Thomas Martin’s life is pretty good. A wife he loves. A respectable job in advertising. A daughter in private school. Yet, he lives with a litany of stresses from his past and his present that threaten to tip him over the edge. A thin veneer of likability, smiles, and charm will be tested in A Good Man.
Thomas will do practically everything he can to stop the cycle of violence that plagued his childhood home. With a father whose alcoholism caused his own death, Thomas fights to stand on his own two feet. He tries to take care of his mother, and persuade his twenty-year-old twin sisters to get their lives in order and move out of the family house. And there’s also those politics at work… and that trouble his daughter has gotten into at school… and the haunting illness that lingers in his wife. Can he fix it all?
The Good Man reminds me a lot of My Sister, the Serial Killer by Oyinkan Braithwaite. Both are short thrillers that are written with great precision. Each book kept me guessing up until the last page and were able to sprinkle those crumbs or hints of what might come. And that misdirection was perfectly employed as well.

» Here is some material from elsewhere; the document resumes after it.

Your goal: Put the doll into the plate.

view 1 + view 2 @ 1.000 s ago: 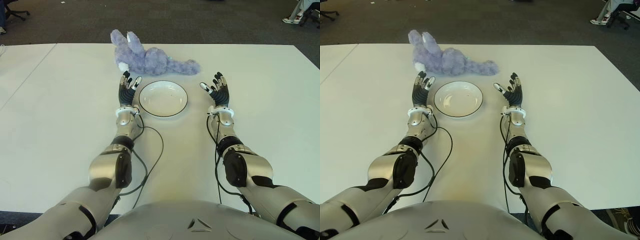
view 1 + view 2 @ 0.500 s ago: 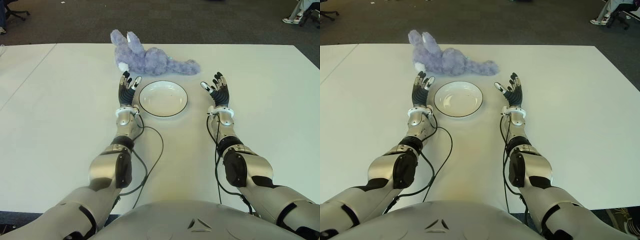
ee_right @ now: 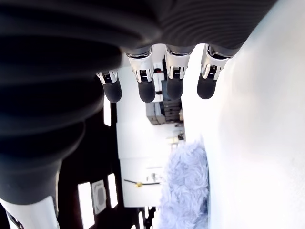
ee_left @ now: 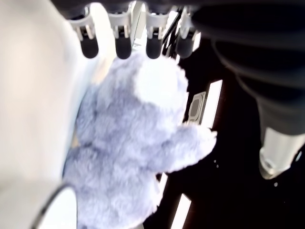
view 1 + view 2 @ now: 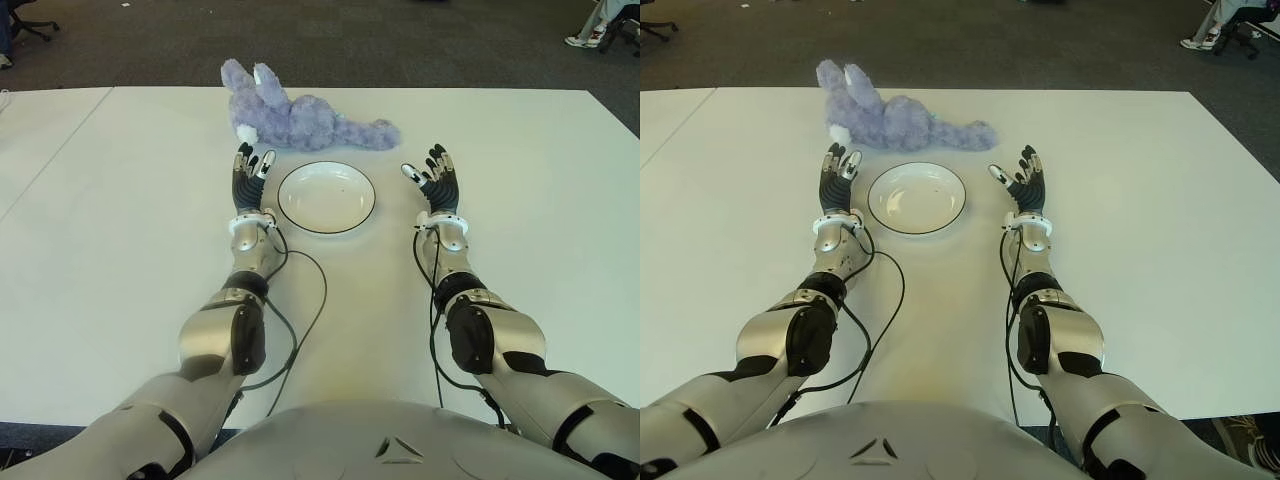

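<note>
Doll: a lilac-blue plush rabbit [image 5: 300, 118] lies on its side across the far middle of the table, ears toward the robot's left, legs toward the right, with a small white tail patch facing the robot. No hand touches it.
Plate: a white round plate [image 5: 326, 197] with a thin dark rim sits just nearer the robot than the doll, close to it but apart; nothing lies in it.
Left robot hand: the left robot hand [image 5: 248, 178] shows just beside the plate's left edge, fingers stretched out and spread toward the doll, holding nothing. In its wrist view the four fingertips [image 4: 123, 46] point at the doll's fur with a gap between them and the plush.
Right robot hand: the right robot hand [image 5: 434, 180] shows to the right of the plate, a little apart from it, fingers extended and relaxed, holding nothing. Its wrist view shows the fingertips [image 3: 174, 86] straight and free, with the doll farther off.
Table: the white table [image 5: 120, 260] carries only the doll and plate; a seam to a second white surface runs at the robot's left.
Cables: thin black cables [image 5: 300, 320] run along both forearms and loop over the table.
Writing: no brand, label or readable text can be made out on any item.
Surroundings: dark carpet [image 5: 400, 40] lies beyond the table; a person's shoe [image 5: 582, 40] and chair legs show at the far right corner.
</note>
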### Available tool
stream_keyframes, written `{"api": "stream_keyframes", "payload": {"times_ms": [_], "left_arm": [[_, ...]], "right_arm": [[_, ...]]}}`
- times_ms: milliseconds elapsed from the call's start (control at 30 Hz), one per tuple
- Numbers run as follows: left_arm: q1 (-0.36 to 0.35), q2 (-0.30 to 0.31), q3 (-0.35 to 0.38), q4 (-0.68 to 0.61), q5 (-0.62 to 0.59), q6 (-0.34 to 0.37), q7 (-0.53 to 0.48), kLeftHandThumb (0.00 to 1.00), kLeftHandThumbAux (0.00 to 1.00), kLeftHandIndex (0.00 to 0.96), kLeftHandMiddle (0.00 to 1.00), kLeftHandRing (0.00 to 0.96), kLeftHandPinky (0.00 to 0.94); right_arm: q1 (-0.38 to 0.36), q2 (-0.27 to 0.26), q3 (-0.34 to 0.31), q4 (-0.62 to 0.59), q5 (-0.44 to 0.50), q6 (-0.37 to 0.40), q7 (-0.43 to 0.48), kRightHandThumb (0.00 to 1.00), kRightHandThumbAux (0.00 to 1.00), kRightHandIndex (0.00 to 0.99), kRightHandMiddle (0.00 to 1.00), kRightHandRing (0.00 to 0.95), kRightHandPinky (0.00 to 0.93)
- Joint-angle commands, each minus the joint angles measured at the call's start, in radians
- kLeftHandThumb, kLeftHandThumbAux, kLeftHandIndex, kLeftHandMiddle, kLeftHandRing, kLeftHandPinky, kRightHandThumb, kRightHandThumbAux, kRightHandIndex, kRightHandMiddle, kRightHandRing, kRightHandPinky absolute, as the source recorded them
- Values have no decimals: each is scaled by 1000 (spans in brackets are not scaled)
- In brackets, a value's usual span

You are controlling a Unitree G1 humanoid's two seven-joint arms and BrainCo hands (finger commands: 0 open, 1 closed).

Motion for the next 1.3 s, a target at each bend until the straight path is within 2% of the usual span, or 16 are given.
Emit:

Martin reads as an ambitious ‘every man’ for much of the book. He is happy to be away from his weird family and on his own with nuclear family. And while his relationship with his wife is complicated, his methods of persuasion, both on himself and others, are somewhat delusional. The reader’s empathy takes a hit as the story continues to unfold and wrap tighter at the same time.
I would say that the ending did not hit as hard as I thought it would, but the fun in this one definitely lies in the anticipation. If you are looking for a quick thriller that will make your skin crawl, A Good Man is a quality choice.
3.5 out of 5 stars
Thank you to Edelweiss, Penguin Books, and the author for an advanced copy for review.